* _THE PROBLEM_: Using the data below, return every line that holds the word "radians".

* _INFORMATION PROVIDED_:
BEGIN

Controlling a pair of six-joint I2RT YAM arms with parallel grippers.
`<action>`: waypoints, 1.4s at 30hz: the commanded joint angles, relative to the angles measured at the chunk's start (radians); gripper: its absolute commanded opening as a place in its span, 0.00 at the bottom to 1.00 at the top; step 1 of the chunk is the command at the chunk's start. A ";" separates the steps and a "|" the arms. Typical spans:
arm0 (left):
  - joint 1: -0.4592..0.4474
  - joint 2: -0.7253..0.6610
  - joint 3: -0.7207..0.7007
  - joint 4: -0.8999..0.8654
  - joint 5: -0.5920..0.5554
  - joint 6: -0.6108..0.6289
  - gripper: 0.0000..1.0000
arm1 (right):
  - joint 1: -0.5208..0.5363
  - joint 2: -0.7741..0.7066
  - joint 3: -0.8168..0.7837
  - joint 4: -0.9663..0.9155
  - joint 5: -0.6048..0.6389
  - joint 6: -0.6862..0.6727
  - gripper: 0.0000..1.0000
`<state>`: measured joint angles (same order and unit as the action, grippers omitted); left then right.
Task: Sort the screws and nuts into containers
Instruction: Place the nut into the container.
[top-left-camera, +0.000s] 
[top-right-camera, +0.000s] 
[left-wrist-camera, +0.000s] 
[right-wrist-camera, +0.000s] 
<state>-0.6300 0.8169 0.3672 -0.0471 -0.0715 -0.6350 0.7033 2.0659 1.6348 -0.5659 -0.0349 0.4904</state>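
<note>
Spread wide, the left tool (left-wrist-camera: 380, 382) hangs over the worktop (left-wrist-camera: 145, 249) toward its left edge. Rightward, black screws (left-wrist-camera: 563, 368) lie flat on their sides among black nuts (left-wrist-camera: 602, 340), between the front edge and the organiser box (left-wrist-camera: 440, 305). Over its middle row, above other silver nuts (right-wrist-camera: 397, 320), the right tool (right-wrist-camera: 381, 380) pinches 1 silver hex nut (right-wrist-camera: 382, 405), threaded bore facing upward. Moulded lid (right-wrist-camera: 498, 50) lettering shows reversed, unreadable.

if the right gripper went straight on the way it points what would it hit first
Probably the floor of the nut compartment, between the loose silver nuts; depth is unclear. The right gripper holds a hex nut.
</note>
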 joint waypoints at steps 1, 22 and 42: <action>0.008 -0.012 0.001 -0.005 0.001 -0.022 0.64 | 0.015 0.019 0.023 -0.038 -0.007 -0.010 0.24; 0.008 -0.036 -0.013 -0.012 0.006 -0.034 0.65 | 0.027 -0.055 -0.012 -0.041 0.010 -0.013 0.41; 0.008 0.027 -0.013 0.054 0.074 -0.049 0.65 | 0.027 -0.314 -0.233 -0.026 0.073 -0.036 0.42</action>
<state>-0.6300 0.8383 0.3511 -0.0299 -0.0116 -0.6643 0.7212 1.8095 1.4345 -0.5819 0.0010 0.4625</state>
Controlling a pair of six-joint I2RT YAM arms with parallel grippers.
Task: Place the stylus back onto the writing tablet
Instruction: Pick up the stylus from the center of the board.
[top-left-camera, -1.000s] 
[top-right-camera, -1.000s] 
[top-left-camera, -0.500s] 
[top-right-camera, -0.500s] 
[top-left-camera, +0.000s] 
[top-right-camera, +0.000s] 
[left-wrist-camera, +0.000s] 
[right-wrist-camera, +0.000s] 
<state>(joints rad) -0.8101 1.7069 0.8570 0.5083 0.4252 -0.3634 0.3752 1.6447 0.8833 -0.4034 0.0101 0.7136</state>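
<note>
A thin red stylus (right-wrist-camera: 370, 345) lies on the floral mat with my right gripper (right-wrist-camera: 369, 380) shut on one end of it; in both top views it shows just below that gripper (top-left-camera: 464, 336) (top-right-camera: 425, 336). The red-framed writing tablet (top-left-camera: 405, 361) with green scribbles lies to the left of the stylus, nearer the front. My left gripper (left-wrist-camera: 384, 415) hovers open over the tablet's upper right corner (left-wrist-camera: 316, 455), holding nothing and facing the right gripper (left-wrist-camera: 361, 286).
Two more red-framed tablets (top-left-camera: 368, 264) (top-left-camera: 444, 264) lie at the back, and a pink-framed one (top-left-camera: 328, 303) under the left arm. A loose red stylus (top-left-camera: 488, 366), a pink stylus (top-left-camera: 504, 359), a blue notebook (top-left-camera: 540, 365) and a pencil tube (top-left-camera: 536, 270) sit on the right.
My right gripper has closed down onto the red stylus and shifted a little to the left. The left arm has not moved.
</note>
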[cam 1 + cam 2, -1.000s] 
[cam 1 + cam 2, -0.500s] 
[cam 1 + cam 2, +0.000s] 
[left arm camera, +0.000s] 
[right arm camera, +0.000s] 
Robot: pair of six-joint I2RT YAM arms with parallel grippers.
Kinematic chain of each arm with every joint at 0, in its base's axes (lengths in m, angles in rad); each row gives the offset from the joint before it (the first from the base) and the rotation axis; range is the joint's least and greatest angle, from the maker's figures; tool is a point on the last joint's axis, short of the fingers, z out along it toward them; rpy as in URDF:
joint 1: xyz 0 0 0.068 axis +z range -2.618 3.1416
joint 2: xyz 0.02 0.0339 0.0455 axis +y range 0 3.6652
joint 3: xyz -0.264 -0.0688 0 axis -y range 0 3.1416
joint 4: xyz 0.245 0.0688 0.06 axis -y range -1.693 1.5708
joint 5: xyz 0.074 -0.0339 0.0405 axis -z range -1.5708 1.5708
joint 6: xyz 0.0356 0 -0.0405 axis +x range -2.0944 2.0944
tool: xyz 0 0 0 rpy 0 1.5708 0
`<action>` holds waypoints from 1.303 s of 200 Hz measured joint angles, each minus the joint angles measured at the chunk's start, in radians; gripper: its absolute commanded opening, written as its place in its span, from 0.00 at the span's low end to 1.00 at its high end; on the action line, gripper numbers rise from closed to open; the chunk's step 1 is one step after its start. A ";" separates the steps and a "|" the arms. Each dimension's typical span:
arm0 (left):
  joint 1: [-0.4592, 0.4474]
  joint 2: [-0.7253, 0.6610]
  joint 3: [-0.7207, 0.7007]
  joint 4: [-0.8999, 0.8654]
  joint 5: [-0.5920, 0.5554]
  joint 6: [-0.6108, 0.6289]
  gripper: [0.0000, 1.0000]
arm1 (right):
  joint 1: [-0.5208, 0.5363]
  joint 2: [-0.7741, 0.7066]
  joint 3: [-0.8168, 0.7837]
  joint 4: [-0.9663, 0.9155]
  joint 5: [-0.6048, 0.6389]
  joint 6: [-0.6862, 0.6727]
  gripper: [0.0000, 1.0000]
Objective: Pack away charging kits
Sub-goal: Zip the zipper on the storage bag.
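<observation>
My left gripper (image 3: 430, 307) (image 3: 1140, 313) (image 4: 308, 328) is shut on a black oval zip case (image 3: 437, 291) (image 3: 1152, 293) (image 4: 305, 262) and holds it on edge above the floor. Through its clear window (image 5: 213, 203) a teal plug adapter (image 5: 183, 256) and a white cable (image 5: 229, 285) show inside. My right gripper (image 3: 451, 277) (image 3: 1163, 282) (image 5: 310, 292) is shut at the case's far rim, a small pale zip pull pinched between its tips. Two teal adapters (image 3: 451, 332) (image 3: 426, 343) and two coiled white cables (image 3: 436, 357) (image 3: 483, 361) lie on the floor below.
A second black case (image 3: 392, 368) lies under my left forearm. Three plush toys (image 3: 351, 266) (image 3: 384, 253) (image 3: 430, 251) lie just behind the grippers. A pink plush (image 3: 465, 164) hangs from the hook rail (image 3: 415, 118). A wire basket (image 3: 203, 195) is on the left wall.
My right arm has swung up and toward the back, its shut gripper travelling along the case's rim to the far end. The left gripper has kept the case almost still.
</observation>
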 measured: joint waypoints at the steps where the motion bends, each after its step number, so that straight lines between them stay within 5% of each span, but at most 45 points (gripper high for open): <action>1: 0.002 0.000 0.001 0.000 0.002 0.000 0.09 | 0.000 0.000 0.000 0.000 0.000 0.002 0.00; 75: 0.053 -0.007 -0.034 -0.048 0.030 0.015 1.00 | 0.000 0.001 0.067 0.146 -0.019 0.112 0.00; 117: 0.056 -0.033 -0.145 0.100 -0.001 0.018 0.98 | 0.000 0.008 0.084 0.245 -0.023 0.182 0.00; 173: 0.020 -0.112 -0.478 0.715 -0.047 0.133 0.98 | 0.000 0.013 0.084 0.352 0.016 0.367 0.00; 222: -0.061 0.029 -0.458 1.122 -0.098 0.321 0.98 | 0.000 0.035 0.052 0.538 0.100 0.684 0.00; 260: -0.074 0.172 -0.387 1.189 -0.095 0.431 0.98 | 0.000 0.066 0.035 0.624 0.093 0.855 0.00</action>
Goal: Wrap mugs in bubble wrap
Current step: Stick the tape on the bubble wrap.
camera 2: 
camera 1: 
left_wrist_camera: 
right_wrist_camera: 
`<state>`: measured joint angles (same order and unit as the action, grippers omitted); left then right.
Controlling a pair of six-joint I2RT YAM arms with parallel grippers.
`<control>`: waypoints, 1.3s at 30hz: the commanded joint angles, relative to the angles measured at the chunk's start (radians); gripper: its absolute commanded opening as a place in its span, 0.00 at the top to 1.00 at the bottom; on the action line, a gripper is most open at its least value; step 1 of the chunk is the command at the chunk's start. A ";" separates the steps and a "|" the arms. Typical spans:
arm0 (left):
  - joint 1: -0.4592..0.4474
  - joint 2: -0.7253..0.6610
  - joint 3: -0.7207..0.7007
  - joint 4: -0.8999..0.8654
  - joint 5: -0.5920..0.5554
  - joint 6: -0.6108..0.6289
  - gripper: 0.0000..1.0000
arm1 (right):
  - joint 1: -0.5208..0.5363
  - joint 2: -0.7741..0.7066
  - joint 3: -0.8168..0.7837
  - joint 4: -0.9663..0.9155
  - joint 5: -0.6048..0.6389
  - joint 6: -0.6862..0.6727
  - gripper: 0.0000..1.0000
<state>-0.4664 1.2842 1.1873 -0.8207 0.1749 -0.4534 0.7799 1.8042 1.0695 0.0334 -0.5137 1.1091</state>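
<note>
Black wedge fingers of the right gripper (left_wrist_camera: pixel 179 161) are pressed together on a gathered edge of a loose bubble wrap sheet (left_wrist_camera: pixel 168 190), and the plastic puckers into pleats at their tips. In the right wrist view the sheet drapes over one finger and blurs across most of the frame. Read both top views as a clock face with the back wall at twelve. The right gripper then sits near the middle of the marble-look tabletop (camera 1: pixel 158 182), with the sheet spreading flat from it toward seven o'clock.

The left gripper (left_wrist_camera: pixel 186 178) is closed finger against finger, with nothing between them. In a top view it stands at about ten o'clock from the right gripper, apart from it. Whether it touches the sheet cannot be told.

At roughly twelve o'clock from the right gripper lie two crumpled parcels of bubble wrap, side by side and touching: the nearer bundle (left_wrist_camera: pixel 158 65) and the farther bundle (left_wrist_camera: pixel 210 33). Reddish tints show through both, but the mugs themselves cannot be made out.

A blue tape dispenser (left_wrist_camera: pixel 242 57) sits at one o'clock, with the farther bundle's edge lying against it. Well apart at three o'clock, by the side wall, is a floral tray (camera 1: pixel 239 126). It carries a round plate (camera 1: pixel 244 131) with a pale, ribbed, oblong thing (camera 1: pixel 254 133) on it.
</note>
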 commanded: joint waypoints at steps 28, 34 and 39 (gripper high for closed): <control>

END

* _ANSWER TO THIS TASK_:
`<action>`: waypoints, 1.4s at 30hz: the commanded joint angles, relative to the angles measured at the chunk's start (radians); gripper: its absolute commanded opening as a place in its span, 0.00 at the bottom to 1.00 at the top; step 1 of the chunk is the command at the chunk's start. A ";" separates the steps and a "|" the arms. Typical spans:
`<action>` holds waypoints from 1.303 s of 200 Hz measured joint angles, each minus the joint angles measured at the chunk's start, in radians; gripper: its absolute commanded opening, written as its place in its span, from 0.00 at the span's low end to 1.00 at its high end; on the action line, gripper numbers rise from closed to open; the chunk's step 1 is one step after its start. A ";" separates the steps and a "|" the arms. Each dimension's typical span:
`<control>`: waypoints, 1.3s at 30hz: the commanded joint angles, relative to the angles measured at the chunk's start (radians); gripper: its absolute commanded opening as a place in its span, 0.00 at the top to 1.00 at the bottom; on the action line, a gripper is most open at its least value; step 1 of the chunk is the command at the chunk's start. A ";" separates the steps and a "|" the arms. Typical spans:

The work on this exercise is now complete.